> EXERCISE OBJECTIVE
Some lines below hold "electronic". Pick them out and copy them.

Dataset records:
↓↓↓
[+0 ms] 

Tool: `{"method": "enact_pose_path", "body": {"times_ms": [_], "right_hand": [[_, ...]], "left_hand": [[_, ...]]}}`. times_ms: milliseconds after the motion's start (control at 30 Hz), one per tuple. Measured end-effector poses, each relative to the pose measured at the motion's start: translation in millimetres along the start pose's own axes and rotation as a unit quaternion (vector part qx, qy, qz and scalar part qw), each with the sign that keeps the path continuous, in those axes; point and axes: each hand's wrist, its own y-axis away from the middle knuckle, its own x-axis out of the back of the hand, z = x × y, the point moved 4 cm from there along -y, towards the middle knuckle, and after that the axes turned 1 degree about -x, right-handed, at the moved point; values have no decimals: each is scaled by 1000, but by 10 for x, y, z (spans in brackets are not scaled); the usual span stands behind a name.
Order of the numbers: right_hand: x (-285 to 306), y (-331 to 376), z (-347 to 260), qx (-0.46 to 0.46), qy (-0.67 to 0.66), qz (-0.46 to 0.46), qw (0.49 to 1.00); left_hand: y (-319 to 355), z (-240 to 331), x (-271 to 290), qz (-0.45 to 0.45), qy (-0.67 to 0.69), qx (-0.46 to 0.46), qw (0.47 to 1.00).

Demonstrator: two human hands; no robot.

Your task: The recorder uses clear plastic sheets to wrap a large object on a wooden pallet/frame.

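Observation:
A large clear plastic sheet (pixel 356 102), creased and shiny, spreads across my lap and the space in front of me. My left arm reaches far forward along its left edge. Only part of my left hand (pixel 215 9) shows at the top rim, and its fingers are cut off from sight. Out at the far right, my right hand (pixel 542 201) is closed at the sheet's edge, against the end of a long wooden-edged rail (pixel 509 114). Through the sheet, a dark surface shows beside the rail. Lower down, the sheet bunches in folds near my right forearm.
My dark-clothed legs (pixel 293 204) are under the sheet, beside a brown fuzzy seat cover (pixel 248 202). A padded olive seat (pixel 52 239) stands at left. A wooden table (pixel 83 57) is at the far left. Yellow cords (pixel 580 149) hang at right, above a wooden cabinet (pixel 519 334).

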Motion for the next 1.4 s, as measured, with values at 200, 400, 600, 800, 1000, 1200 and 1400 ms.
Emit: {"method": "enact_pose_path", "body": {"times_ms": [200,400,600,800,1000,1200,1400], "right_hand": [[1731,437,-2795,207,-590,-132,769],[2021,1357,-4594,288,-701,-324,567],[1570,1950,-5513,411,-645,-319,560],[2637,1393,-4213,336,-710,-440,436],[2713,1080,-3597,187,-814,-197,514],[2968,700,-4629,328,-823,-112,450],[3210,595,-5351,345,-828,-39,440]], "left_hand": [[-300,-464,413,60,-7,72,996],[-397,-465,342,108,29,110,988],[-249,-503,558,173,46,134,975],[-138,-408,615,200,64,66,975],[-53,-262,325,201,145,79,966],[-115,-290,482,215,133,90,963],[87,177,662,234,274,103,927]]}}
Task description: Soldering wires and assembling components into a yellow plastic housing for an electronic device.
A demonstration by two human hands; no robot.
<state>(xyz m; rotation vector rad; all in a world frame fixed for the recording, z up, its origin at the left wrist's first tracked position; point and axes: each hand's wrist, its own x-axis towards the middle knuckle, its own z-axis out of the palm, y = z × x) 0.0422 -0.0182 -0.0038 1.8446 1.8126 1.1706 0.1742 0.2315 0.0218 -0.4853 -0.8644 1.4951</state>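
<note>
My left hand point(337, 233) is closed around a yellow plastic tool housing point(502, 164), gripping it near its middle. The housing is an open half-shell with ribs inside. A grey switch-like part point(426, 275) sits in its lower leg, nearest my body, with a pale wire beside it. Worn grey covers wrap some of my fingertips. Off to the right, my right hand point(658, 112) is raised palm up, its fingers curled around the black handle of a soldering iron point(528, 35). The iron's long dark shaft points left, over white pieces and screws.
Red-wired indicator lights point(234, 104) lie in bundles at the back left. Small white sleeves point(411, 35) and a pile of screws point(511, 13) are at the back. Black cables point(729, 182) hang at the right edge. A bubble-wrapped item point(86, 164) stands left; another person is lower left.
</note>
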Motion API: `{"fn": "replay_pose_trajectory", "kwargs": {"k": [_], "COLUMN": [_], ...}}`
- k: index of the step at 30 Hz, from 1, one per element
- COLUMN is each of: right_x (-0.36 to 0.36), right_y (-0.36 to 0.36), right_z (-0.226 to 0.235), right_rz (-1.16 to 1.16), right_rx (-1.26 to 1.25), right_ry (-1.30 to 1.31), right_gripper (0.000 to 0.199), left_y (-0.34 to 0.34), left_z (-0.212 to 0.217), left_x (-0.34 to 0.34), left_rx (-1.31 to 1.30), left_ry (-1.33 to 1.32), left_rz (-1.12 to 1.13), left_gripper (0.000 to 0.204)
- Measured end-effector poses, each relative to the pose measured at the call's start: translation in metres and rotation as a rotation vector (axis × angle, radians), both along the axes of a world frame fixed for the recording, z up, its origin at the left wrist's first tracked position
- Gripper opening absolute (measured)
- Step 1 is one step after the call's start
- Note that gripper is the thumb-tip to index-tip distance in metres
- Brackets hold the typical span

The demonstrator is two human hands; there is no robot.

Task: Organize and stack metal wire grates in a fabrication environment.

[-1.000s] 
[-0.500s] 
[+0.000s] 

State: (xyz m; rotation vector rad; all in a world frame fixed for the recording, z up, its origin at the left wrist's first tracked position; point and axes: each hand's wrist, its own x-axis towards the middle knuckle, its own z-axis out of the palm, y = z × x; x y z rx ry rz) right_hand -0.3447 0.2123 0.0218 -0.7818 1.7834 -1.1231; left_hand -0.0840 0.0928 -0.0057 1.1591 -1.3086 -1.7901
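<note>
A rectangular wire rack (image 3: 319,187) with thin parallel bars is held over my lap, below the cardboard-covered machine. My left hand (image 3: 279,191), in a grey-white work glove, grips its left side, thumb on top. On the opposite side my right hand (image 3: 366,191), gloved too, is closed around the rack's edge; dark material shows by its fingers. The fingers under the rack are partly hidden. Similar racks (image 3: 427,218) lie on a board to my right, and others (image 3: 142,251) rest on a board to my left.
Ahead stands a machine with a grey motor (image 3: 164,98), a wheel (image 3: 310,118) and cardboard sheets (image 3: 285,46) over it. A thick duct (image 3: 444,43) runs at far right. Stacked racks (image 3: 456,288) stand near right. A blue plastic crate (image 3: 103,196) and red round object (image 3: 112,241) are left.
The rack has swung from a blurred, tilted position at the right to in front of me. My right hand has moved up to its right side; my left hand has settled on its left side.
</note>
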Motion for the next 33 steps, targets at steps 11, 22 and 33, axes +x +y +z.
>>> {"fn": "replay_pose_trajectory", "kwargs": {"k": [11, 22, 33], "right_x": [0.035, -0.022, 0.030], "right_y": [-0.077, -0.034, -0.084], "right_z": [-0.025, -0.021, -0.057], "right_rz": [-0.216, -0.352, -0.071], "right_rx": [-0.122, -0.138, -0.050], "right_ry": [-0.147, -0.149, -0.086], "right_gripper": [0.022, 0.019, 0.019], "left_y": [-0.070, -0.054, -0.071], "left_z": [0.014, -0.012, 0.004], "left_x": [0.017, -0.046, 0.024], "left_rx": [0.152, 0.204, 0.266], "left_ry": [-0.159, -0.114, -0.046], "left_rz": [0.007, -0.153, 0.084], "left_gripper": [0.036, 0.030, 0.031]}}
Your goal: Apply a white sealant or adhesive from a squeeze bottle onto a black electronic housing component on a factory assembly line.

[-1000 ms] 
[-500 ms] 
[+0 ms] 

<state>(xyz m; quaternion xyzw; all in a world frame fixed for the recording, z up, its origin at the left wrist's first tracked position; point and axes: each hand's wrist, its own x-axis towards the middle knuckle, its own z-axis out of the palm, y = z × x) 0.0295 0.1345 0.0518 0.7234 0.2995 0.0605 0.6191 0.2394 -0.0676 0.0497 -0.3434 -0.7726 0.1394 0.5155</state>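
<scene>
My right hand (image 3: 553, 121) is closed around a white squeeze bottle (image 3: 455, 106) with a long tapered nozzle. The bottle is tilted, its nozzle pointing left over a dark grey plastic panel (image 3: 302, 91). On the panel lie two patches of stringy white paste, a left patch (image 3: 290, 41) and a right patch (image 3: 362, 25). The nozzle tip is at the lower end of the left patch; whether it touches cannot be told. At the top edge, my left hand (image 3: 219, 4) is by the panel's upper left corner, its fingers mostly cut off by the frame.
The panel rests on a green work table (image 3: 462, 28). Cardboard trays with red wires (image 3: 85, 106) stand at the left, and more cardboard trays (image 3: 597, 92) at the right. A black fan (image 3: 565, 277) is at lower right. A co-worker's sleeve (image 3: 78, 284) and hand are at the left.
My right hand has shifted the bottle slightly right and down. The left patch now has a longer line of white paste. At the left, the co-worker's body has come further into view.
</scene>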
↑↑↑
> WRITTEN SOLUTION
Task description: Soldering wires and assembling components into a yellow plastic housing for an electronic device.
Your goal: Apply a white sealant or adhesive from a squeeze bottle onto a black electronic housing component on a factory assembly line.

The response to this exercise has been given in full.